#### [PROBLEM TO SOLVE]
Write out the whole listing again so that each line matches the original.

-=-=-=-=-

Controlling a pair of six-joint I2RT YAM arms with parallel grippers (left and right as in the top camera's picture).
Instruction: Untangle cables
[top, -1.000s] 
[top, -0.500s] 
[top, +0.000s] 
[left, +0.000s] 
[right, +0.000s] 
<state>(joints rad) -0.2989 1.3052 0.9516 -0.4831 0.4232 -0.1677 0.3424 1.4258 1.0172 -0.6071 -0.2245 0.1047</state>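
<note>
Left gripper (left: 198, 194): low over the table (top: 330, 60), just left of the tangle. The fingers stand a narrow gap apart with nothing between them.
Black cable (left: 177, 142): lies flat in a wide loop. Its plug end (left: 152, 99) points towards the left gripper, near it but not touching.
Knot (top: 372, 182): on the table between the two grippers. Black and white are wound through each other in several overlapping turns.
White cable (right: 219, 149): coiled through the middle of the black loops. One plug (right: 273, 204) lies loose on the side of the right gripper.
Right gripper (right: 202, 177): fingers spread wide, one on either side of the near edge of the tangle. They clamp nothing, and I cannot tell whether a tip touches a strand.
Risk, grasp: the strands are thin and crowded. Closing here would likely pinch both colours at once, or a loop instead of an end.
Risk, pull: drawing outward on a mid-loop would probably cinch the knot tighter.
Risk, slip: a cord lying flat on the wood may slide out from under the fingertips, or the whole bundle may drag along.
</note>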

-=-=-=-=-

#### [SOLUTION]
Controlling a pair of six-joint I2RT YAM arms with parallel grippers (left and right as in the top camera's picture).
Instruction: Untangle cables
[top, -1.000s] 
[top, -0.500s] 
[top, +0.000s] 
[left, +0.000s] 
[right, +0.000s] 
<state>(joints rad) -0.2989 1.3052 0.9516 -0.4831 0.4232 -0.1677 0.3424 1.4258 1.0172 -0.6071 -0.2245 0.1047</state>
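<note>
Left gripper (left: 198, 194): low over the table (top: 330, 60), just left of the tangle. The fingers stand a narrow gap apart with nothing between them.
Black cable (left: 177, 142): lies flat in a wide loop. Its plug end (left: 152, 99) points towards the left gripper, near it but not touching.
Knot (top: 372, 182): on the table between the two grippers. Black and white are wound through each other in several overlapping turns.
White cable (right: 219, 149): coiled through the middle of the black loops. One plug (right: 273, 204) lies loose on the side of the right gripper.
Right gripper (right: 202, 177): fingers spread wide, one on either side of the near edge of the tangle. They clamp nothing, and I cannot tell whether a tip touches a strand.
Risk, grasp: the strands are thin and crowded. Closing here would likely pinch both colours at once, or a loop instead of an end.
Risk, pull: drawing outward on a mid-loop would probably cinch the knot tighter.
Risk, slip: a cord lying flat on the wood may slide out from under the fingertips, or the whole bundle may drag along.
</note>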

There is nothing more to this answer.